ドキュメンタリーの神髄
5日からの『いのちの食べかた』上映に際して、
森達也著 理論社YA新書 『いのちの食べかた』という本を販売します。
これは、身近な出来事や題材についてさまざまな著名人たちが、噛み砕きながら尚かつきっちりと書き下ろしていく子どもたち向けのシリーズ、<よりみちパン!セ>の一冊です。
この『いのちの食べかた』はドキュメンタリー作家の森達也監督が担当しています。2004年に刊行されているのですが、その時は全く知りませんで、今回の上映に際して私は始めてこの本を手に取り読む事になるのですが、いやあ、面白いです。子ども向けということで、子どもたちに語りかけるように、そして非常にわかりやすい言葉で、想像力を手助けするように説明をしてくれます。

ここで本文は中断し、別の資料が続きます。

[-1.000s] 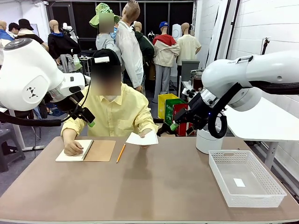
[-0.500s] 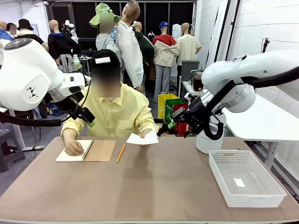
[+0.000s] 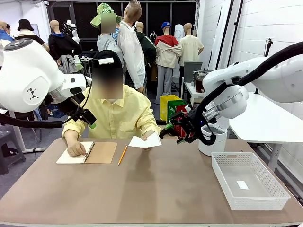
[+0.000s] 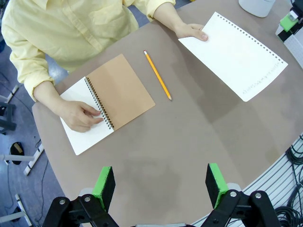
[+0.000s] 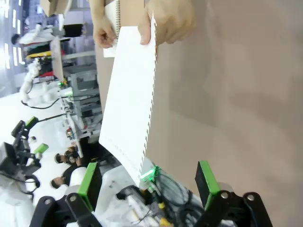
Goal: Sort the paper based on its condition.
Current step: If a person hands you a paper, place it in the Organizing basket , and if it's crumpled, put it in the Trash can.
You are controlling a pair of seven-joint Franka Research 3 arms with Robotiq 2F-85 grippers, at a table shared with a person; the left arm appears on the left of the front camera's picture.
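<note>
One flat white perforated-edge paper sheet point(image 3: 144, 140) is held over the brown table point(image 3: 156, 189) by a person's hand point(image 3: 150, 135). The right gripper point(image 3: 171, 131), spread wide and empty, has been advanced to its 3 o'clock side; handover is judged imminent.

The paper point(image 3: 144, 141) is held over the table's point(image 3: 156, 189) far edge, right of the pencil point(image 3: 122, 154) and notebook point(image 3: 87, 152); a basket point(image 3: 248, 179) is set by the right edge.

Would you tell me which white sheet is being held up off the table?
The loose paper, perforated along one edge, in the person's hand; the notebook's white page lies flat on the table.
</note>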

ここではお肉についてを中心に触れています。魚は丸ごと売っているけれど、お肉は丸ごとというわけにはいかない。そういえば、お魚が出荷される様子や市場の様子はTVなどでも映し出される事はあるけれど、お肉ははて、あっただろうか。それはなんでだろうか…。
私たちが目に見えているものは、例えばスーパーに並んでいるお肉のパックの姿で、次に考えていくとそれは豚だったり牛だったりという<動物>の姿がある。けれどその「あいだ」を私たちは知らない。想像はつくけれど、どこで、どんなふうに、どうやって、と細かく考えていくとわからない。そういった「あいだ」を知る事が大事なんじゃないかと、この本でも森監督は言います。
<そういえばそうだね>という<知っている事実>に囲まれて私たちは生活しているけれど、<そういえば、なんでそうなんだろうね>という事にまで踏み込まないでいる日常があることが、
するすると紐解かれていくようでした。
そしてそれは同時にさまざまな事にも言えるということもあらためて。
この本を読んでから再度映画を見返してみました。
見えなかった事が更に見えてくるという面白みを感じます。
映像が教えてくれる事、そして活字が教えてくれること…。
ドキュメンタリー映画の神髄にうちひしがれた。そんな気がしました。
映画と合わせて是非ご一読を、お勧めします。
===少なくとも、これだけは言える。何が大切で何がどうでもよいかの判断は、知ってから始めて出来る。知らなければその判断もできない。 森達也『いのちの食べかた』理論社===
「いのちの食べかた」見ました。近年まれにみるドキュメンタリーの傑作。この映画を一言で述べれば、「哲学映画」にして「究極の裏ビデオ」といえるのでないかと思いました。
「哲学」とは難しい事柄をわかりやすく物語ることではなく、いっけん単純な物事がよく見ると複雑怪奇に見えてくるという意味です。この映画は、一切セリフを排除して、余計な説明もつけず、動植物が食べ物として加工され人間の口に入る食材となる過程を「単純」に描いたドキュメンタリーです。しかしその単純さが見ていくうちに地球上の生き物は他の生命を喰らい続けることにおいてしか生きていくことができないという「業の深さ」が浮き彫りになっていきます。
また家畜がベルトコンベアーで機械に切り刻まれ食材に加工されていくシーンなどは、21世紀の「モダンタイムス」(チャップリン)とでも呼べそうで、現代文明批判としても衝撃的です。
さらにこの映画のすごさは、「命の尊さ」を訴えるだけの作品じゃないところにあります。たとえば、牛が脳内麻酔されあっという間に殺され解体されるシーン。かなりの残酷な場面ですが、それはただの残虐ではなく、生き物を殺して食べ続けなければ生活できないというどうしようもなさ、その土台を見せ付けられていることにおいて決して目を背けることができない。
ふだんわれわれが、できれば見たくない「食欲」の根源をもろに見せ付けられているようで、それはたとえれば「性欲」をあからさまに映し出す「裏ビデオ」の手法であるといえるのではないか。スキャンダラスではあるが、同時に目を逸らすことができない。ただ性欲はなくともとりあえず生きていくことはできる。しかし食欲がなければ死に至る。その意味でこれは「究極の裏ビデオ」ではないかと思いました。必見!